A linha condutora foi à busca pela “inteireza” de cada indivíduo. Assim, houve durante todo o processo, a proposta de reduzir a armadura corporal, explorar o mais amplo aspecto possível da expressão, estabelecer um diálogo entre sensações corporais e informações de uma miríade de fontes, aventurar-se em desdobramentos do inconsciente humano, contemplando cada etapa da criação artística, enfim, entendendo que a vida é uma sucessão de encontros inéditos com o mundo (pelo menos, dentro do contexto vivido nesse momento da minha vida) e uma constante busca pelo suprir de desejos:

“[...] entre o apetite e o desejo não há nenhuma diferença, a não ser que o desejo se aplica geralmente aos homens quando tem consciência do seu apetite e, por conseguinte, pode ser assim definido: o desejo é o apetite de que se tem consciência. É, portanto, evidente, em virtude de todas essas coisas, que não nos esforçamos por fazer uma coisa

que não queremos, não apetecemos nem desejamos qualquer coisa porque a consideramos boa; mas, ao contrário, julgamos que uma coisa é boa porque tendemos para ela, porque a queremos, a apetecemos e desejamos”.

Spinoza

Interessante notar que, embora não aja distanciamento entre o pesquisador e a pesquisa, é importante que, ao menos, em alguns breves momentos, aja um espaço de contemplação do objeto de estudo sem que aja total envolvimento afetivo. Esse “distanciamento” (se é que ele realmente é possível) permite que um mesmo tema seja revistado de diferentes maneiras.
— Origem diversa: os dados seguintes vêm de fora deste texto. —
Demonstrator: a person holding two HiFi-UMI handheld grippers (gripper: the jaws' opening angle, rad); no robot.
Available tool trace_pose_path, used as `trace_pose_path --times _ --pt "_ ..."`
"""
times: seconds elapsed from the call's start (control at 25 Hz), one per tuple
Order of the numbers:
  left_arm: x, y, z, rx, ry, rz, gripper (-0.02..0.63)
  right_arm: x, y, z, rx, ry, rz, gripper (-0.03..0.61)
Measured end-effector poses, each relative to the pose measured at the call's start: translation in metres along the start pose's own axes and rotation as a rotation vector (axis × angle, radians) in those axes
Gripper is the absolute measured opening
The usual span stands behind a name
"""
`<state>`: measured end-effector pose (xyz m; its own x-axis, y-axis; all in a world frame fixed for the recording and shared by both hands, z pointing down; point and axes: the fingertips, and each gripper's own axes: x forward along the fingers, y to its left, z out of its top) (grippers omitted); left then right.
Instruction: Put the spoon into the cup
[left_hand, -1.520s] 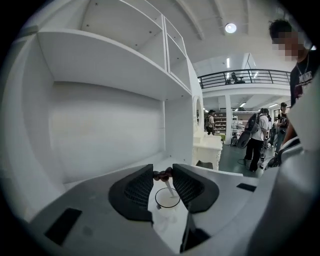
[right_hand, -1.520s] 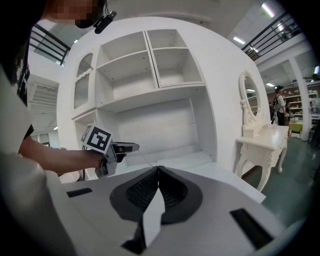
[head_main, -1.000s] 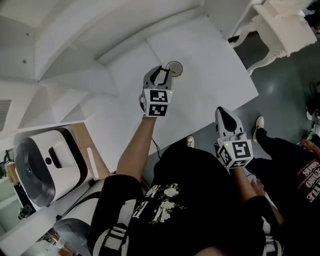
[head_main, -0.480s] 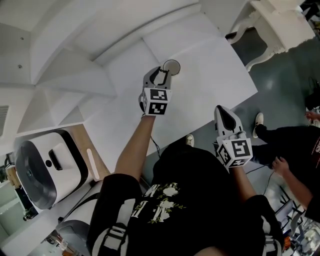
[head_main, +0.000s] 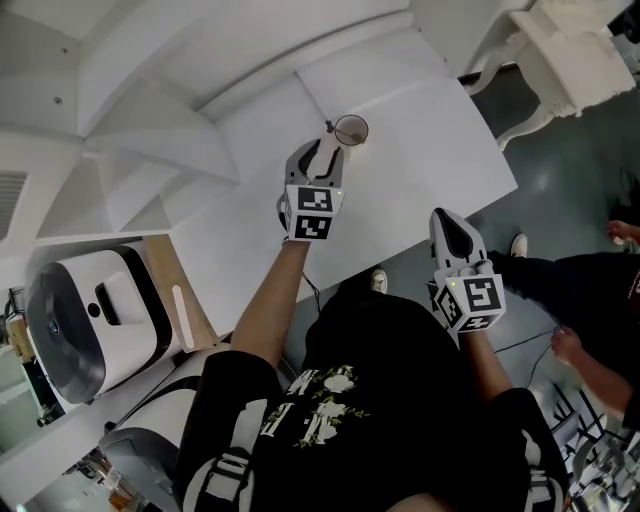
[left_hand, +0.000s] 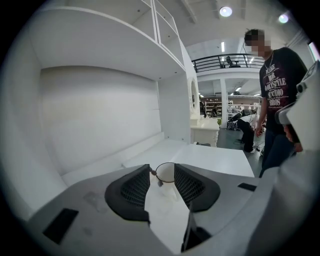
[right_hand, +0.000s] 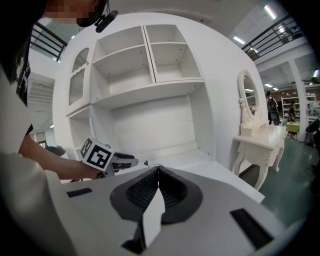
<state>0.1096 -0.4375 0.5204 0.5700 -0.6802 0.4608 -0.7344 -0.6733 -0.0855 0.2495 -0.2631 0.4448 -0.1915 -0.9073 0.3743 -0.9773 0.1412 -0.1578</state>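
A clear glass cup (head_main: 351, 129) stands on the white table (head_main: 430, 110). The spoon (head_main: 331, 127) leans in it, its dark handle tip sticking out over the rim toward my left gripper (head_main: 322, 152). In the left gripper view the cup (left_hand: 166, 175) and the spoon handle (left_hand: 152, 173) show just beyond the tips of my left gripper (left_hand: 162, 170). Its jaws are opening and the pads press on nothing. My right gripper (head_main: 447, 226) hangs off the table's near edge with its jaws together and empty (right_hand: 158, 172).
White shelving (head_main: 180, 60) walls the table's far side. A white round appliance (head_main: 80, 320) sits low at the left. A white dressing table (head_main: 570, 50) stands at the right, and another person (left_hand: 280, 90) stands on the floor close by.
My left gripper has drawn back a little from the cup and its jaws have widened, leaving the spoon standing in the cup. The right gripper has kept still.
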Motion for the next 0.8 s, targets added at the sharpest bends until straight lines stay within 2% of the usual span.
trace_pose_path --times 0.16,0.28,0.48,0.64,0.8 --pt "-0.05 0.003 -0.007 -0.018 -0.04 0.076 0.141 -0.009 0.001 0.005 -0.012 -0.022 0.013 0.061" --pt "-0.093 0.001 -0.009 -0.04 -0.091 0.153 0.117 -0.018 0.006 0.004 -0.018 -0.032 0.034 0.061" --pt "-0.163 -0.011 -0.021 -0.083 -0.135 0.257 0.045 -0.025 0.023 -0.011 -0.013 -0.016 0.086 0.061" --pt "-0.203 -0.019 -0.039 -0.103 -0.121 0.298 0.017 -0.027 0.043 -0.016 -0.008 -0.023 0.125 0.061" --pt "-0.221 -0.025 -0.051 -0.144 -0.116 0.294 0.011 -0.034 0.059 -0.018 0.0 -0.025 0.148 0.061"
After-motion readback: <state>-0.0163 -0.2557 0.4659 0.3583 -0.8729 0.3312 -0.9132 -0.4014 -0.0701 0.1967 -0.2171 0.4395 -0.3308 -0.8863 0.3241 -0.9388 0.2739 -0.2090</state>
Por mais que eu “levante a bandeira” de que o artista é a sua arte e faça dela um motim para a minha dança, acredito que a fusão entre a arte e o artista, entre o personagem e o sujeito que o interpreta, entre o processo de vida e processo de criação, embora ricos e para mim vitais, sejam bastante arriscados. Um pesquisador de si e de sua arte, tem que ser maduro o suficiente, para viver essa simbiose e em seguida, romper esse núcleo para criar novos núcleos, novas fissuras, novas possibilidades de formas. Caso contrário, o que parecia flexível torna-se rígido e estagnado, por não ter movimento, diferenciação. É um constante movimento de fundir-se e fragmentar-se, de aproximar-se e distanciar-se, ou seja, há de se compreender a arte e a vida como um diálogo entre dois organismos vivos que respiram e compõem juntos e como tal, desejam-se e afastam-se constantemente. E mais que tudo, como Lispector belamente diz, “há de se atirar ao novo para se deixar de ser o velho, conhecido, amedrontado e ingrato”.